▶ _EXERCISE INSTRUCTIONS_:
Take the entries that follow and return exactly the lines from the one holding "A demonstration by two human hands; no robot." through the one holding "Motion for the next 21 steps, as", both included. Nothing else is needed.

[Stored records]
■ ■ ■ ■

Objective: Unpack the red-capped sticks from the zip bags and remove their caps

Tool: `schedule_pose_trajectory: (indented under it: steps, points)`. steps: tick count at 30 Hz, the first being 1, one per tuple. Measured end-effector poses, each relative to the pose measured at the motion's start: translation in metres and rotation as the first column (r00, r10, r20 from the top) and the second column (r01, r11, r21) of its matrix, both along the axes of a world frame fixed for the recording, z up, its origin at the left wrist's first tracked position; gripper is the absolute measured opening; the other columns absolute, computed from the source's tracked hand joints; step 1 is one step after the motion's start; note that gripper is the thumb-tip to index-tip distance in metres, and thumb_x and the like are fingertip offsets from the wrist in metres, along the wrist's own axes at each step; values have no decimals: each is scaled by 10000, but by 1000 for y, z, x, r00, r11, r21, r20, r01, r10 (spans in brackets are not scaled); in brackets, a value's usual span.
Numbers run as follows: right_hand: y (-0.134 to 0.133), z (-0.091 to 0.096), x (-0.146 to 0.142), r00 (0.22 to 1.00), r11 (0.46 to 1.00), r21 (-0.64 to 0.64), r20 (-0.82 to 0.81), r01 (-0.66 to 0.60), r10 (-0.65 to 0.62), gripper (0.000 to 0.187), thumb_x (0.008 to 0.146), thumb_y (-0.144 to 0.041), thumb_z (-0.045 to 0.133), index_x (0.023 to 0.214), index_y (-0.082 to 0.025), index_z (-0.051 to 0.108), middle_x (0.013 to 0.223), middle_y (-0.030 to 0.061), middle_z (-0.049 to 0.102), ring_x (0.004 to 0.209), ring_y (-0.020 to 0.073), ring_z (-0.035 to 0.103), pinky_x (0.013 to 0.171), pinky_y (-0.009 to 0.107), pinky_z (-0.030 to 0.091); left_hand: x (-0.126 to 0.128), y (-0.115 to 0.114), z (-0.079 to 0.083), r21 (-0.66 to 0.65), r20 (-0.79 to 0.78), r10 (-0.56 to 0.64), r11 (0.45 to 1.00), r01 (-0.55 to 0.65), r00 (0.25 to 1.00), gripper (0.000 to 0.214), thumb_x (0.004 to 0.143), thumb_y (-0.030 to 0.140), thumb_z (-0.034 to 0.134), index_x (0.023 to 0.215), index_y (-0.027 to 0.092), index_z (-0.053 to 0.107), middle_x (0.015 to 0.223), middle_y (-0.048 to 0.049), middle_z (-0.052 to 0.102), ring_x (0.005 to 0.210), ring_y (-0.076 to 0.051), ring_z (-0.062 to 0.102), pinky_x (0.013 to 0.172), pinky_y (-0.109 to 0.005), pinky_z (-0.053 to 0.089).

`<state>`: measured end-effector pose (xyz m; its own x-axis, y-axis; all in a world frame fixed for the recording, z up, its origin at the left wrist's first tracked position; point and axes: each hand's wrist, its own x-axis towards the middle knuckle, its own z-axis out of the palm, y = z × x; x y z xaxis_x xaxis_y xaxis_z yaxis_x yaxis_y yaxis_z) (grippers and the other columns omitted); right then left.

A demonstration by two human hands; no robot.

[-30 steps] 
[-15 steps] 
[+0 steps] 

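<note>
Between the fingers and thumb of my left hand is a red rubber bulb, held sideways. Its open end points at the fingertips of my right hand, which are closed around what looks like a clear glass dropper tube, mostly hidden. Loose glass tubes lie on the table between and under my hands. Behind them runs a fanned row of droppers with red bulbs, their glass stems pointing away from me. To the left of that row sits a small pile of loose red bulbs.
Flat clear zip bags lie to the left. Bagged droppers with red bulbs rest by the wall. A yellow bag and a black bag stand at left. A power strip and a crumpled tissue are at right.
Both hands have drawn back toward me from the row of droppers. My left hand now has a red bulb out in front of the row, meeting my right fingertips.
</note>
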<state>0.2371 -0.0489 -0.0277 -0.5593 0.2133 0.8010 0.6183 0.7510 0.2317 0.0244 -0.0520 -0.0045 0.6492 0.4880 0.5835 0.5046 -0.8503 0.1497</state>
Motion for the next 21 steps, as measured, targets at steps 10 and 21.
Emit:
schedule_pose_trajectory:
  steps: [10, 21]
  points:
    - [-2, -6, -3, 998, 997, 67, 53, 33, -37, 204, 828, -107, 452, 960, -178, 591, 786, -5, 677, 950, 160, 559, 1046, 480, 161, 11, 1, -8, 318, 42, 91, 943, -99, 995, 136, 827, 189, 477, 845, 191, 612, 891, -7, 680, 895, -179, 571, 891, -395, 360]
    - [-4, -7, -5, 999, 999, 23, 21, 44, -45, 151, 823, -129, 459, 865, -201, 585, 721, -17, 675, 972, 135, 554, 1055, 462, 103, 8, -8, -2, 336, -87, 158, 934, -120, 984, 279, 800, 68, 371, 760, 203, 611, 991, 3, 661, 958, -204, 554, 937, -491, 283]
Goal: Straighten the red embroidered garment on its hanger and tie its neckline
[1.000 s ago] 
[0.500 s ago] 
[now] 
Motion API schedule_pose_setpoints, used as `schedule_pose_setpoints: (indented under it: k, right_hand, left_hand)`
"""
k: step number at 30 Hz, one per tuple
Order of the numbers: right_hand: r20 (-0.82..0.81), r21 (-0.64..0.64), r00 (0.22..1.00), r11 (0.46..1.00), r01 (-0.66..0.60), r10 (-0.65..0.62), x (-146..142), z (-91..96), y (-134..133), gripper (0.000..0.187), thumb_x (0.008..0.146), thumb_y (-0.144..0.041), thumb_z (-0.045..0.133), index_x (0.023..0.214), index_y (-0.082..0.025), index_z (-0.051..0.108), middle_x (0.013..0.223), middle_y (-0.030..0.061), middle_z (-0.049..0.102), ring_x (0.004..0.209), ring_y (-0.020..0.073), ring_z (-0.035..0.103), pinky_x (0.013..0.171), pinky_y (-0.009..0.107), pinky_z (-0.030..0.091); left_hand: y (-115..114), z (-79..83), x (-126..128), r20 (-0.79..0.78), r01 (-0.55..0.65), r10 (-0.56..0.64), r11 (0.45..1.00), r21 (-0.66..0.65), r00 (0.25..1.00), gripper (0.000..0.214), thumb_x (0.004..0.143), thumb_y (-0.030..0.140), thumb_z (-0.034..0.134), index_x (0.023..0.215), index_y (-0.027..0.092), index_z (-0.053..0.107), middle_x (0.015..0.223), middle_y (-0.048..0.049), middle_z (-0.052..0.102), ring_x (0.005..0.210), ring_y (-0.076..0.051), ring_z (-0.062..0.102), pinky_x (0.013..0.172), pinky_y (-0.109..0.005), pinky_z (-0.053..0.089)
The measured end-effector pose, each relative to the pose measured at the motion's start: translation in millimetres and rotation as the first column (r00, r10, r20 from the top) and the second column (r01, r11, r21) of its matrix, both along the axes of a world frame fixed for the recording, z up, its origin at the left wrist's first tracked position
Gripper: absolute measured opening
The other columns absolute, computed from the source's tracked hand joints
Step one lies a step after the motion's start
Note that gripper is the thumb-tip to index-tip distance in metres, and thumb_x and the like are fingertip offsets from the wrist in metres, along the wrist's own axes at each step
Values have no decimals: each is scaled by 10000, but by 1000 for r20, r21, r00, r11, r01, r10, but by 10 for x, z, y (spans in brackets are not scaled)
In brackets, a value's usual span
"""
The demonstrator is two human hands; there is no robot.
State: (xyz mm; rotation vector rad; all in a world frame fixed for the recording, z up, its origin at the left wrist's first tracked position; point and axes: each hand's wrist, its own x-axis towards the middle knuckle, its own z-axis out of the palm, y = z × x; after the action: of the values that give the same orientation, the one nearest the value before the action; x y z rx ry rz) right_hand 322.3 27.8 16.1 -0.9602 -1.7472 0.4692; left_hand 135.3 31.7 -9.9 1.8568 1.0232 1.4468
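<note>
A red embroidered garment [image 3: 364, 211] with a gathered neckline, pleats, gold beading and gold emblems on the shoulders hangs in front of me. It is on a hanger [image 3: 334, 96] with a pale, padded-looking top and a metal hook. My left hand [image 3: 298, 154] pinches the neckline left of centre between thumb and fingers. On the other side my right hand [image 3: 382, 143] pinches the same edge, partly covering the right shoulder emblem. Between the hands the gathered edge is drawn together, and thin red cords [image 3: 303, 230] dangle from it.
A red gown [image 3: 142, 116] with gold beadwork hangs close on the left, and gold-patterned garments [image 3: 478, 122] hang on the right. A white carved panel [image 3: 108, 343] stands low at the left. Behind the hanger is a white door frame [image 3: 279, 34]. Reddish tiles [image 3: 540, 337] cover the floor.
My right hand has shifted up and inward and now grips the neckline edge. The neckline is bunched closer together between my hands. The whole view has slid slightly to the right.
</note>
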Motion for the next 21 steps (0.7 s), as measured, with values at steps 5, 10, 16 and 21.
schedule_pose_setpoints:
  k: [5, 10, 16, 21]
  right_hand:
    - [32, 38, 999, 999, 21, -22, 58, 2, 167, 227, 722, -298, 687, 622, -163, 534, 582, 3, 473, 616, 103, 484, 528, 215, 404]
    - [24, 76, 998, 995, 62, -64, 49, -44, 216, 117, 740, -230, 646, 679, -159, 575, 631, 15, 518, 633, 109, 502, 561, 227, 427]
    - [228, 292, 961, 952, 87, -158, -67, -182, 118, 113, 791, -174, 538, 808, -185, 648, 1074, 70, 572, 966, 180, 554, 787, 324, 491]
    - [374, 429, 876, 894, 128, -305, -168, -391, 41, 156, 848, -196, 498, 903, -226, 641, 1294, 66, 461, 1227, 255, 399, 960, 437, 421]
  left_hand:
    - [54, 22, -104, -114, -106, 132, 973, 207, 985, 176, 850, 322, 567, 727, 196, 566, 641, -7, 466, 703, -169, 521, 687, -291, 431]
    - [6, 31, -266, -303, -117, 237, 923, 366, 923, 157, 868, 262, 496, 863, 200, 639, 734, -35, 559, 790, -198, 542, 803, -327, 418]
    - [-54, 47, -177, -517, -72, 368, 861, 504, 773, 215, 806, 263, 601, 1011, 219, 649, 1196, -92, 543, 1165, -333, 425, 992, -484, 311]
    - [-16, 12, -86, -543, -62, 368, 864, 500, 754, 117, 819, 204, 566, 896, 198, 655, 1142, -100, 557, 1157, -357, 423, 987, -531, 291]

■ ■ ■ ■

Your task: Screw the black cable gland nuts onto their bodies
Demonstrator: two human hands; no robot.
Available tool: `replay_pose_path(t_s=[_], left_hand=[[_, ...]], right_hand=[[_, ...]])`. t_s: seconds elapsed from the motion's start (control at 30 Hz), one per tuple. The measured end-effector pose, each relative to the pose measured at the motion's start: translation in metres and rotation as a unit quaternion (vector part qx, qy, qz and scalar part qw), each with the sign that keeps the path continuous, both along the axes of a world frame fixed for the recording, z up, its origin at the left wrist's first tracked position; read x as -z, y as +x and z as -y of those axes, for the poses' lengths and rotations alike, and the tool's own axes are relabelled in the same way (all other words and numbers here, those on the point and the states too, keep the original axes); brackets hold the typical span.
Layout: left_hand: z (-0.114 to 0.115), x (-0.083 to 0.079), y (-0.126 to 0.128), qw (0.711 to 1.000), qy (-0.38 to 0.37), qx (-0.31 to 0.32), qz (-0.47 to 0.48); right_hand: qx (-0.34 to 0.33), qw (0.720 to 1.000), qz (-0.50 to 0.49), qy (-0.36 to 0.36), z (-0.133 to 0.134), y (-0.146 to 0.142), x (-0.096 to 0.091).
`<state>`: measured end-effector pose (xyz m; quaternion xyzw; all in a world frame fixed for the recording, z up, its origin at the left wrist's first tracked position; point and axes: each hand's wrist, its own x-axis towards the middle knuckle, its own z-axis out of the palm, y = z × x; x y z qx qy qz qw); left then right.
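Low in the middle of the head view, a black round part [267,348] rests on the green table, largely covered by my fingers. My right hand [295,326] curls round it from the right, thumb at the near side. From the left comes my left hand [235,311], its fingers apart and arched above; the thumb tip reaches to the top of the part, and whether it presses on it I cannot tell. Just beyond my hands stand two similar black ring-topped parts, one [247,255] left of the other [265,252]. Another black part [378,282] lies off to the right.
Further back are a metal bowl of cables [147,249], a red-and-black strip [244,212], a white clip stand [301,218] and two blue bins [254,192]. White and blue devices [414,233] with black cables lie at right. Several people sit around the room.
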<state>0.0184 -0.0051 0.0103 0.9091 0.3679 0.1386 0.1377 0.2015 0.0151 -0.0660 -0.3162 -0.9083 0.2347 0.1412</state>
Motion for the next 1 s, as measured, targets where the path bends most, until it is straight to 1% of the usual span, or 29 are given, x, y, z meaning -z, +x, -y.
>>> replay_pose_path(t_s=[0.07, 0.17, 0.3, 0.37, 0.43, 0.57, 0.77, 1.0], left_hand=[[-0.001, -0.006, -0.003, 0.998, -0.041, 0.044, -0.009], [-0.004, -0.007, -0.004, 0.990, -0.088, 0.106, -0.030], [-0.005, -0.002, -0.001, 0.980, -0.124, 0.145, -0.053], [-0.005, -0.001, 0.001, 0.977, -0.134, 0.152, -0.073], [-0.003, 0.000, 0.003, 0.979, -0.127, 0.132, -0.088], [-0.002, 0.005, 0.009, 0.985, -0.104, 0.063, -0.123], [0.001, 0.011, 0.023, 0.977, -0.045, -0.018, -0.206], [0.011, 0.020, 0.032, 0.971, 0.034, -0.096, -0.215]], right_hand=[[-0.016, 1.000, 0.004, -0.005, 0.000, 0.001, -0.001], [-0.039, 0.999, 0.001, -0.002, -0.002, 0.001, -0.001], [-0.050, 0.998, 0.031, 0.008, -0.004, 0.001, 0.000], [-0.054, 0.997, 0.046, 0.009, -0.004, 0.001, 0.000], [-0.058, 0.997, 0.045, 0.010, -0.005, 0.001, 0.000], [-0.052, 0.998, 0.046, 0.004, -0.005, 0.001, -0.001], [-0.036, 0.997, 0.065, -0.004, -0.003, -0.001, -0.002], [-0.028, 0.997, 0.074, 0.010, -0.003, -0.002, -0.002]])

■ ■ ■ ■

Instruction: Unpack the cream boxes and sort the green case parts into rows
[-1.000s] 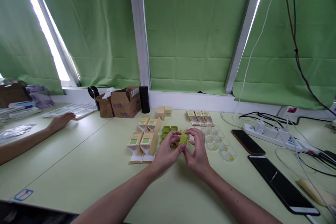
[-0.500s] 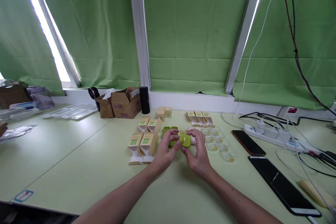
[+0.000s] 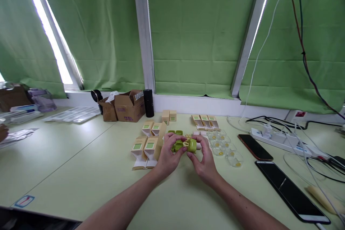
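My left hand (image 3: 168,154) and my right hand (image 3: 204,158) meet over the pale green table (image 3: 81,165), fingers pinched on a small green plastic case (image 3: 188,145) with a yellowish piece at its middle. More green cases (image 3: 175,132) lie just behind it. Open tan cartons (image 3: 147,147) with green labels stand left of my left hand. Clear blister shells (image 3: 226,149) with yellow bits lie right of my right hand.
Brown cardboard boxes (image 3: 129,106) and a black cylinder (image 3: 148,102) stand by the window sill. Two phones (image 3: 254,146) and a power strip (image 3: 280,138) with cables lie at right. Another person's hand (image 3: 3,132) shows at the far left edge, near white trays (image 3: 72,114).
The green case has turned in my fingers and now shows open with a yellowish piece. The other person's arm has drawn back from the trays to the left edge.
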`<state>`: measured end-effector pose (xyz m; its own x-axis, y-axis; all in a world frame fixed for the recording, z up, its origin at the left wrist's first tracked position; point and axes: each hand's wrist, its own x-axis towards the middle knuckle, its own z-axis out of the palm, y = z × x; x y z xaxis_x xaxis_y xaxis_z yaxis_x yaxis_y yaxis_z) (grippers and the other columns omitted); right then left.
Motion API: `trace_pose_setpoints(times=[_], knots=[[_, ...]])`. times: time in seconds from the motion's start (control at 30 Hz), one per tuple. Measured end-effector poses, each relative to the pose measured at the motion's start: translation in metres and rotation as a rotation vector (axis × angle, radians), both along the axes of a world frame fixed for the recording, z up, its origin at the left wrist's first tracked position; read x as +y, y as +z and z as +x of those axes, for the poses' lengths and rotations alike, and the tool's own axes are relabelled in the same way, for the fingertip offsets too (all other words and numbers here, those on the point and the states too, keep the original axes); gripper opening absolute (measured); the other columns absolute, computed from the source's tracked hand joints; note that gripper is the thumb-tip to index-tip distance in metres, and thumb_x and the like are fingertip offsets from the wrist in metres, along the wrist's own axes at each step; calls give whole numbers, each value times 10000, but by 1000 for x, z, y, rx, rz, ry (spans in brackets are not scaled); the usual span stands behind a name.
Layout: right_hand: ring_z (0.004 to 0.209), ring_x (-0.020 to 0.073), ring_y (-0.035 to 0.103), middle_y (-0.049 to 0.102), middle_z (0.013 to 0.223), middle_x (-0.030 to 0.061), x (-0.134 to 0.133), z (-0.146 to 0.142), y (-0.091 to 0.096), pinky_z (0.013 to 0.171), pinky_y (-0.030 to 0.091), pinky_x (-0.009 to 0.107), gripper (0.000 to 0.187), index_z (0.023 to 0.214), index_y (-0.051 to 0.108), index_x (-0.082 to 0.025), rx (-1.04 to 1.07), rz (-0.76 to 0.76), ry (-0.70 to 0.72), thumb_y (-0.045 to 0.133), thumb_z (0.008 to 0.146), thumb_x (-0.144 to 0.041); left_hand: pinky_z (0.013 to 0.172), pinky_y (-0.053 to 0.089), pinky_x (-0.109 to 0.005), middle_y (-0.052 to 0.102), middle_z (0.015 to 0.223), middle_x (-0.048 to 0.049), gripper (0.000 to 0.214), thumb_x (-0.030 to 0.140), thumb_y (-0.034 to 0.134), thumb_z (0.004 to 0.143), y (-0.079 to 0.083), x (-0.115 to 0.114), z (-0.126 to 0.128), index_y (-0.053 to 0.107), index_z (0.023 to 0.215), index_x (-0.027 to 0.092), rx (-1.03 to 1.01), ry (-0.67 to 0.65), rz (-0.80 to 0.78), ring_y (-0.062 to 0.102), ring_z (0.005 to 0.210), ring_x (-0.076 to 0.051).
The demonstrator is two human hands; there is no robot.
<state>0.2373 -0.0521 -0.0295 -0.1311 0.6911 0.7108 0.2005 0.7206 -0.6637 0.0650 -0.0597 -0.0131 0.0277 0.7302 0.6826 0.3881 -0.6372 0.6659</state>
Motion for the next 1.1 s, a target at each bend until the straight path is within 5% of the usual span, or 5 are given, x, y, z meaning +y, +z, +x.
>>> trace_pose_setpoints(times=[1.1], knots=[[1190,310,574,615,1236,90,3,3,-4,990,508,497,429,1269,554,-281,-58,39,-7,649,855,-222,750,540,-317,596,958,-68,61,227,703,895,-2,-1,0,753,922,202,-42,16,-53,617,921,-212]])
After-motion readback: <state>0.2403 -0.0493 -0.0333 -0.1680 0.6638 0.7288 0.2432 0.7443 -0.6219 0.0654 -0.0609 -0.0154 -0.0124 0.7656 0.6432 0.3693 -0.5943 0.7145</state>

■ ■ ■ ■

▶ _WRITTEN ANSWER_:
A demonstration by two human hands; no robot.

[-30 steps] 
[-15 steps] 
[+0 steps] 

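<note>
Between the fingers and thumb of my left hand is a red rubber bulb, held sideways. Its open end points at the fingertips of my right hand, which are closed around what looks like a clear glass dropper tube, mostly hidden. Loose glass tubes lie on the table between and under my hands. Behind them runs a fanned row of droppers with red bulbs, their glass stems pointing away from me. To the left of that row sits a small pile of loose red bulbs.
Flat clear zip bags lie to the left. Bagged droppers with red bulbs rest by the wall. A yellow bag and a black bag stand at left. A power strip and a crumpled tissue are at right.
Both hands have drawn back toward me from the row of droppers. My left hand now has a red bulb out in front of the row, meeting my right fingertips.
</note>
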<state>0.2371 -0.0489 -0.0277 -0.5593 0.2133 0.8010 0.6183 0.7510 0.2317 0.0244 -0.0520 -0.0045 0.6492 0.4880 0.5835 0.5046 -0.8503 0.1497</state>
Motion for the next 21 steps, as measured, targets at steps 10 and 21.

What came before makes up the full response.